Anabolic therapies, recommended for patients at very high fracture risk, are administered subcutaneously (SC). The objective of this study was to evaluate the efficacy and safety of the abaloparatide microstructured transdermal system (abaloparatide-sMTS) as an alternative to the SC formulation. This phase 3, noninferiority study (NCT04064411) randomly assigned postmenopausal women with osteoporosis (N = 511) 1:1 to open-label abaloparatide administered daily via abaloparatide-sMTS or SC injection for 12 months. The primary comparison between treatment groups was the percentage change in lumbar spine bone mineral density (BMD) at 12 months, with a noninferiority margin of 2.0%. Secondary endpoints included percentage change in total hip and femoral neck BMD, bone turnover markers, dermatologic safety, and new clinical fracture incidence. At 12 months, percentage increase from baseline in lumbar spine BMD was 7.14% (SE: 0.46%) for abaloparatide-sMTS and 10.86% (SE: 0.48%) for abaloparatide-SC (treatment difference: -3.72% [95% confidence interval: -5.01%, -2.43%]). Percentage change in total hip BMD was 1.97% for abaloparatide-sMTS and 3.70% for abaloparatide-SC. Median changes from baseline at 12 months in serum procollagen type I N-terminal propeptide (s-PINP) were 52.6% for abaloparatide-sMTS and 74.5% for abaloparatide-SC. Administration site reactions were the most frequently reported adverse events (abaloparatide-sMTS, 94.4%; abaloparatide-SC, 70.5%). Incidence of serious adverse events was similar between groups.
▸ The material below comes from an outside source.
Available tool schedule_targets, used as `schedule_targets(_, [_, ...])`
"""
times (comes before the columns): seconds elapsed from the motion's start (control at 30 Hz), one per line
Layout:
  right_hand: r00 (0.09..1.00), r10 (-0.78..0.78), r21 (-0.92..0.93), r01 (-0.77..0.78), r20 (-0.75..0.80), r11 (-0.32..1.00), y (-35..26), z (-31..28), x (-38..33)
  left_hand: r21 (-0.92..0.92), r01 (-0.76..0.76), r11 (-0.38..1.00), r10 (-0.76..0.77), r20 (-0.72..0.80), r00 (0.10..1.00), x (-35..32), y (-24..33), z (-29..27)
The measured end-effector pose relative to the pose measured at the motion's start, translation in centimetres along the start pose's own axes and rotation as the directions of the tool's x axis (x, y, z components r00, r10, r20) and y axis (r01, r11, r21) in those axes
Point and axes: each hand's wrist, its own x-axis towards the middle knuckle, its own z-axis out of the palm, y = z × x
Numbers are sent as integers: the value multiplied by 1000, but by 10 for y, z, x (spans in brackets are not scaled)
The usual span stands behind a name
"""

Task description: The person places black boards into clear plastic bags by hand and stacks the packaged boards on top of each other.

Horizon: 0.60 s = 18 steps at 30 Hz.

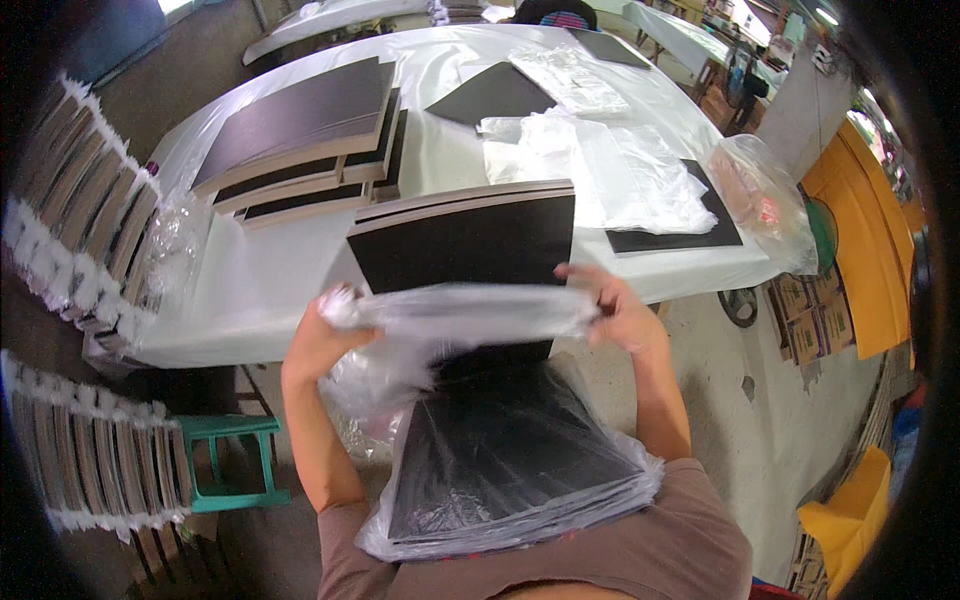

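The left hand (335, 325) is closed tight on one end of a clear plastic bag (470, 312). The right hand (610, 310) pinches the other end, fingers curled around it. The bag's open top is stretched flat between the two hands — its lower part hangs down over a stack of black boards (510, 455) resting against the person's chest. That stack sits inside the plastic.

Just past the hands, on the white table (260, 290), lies another pile of black boards (465, 235). More piles (300, 140) sit further back on the left. Loose clear bags (600, 170) lie on the right. A green stool (228, 460) stands below — beside rows of wrapped boards (90, 460).
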Motion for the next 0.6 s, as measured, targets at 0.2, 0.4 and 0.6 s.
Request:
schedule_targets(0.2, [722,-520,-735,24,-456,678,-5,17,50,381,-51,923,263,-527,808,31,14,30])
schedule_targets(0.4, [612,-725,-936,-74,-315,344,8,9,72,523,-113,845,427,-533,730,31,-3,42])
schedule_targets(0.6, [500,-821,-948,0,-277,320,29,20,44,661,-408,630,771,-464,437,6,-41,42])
Mild or moderate skin reactions occurred with abaloparatide-sMTS with no identifiable risk factors for sensitization reactions. Few new clinical fractures occurred in either group. Noninferiority of abaloparatide-sMTS to abaloparatide-SC for percentage change in spine BMD at 12 months was not demonstrated; however, clinically meaningful increases from baseline in lumbar spine and total hip BMD were observed in both treatment groups. © 2023 Radius Health, Inc and The Authors. Journal of Bone and Mineral Research published by Wiley Periodicals LLC on behalf of American Society for Bone and Mineral Research (ASBMR).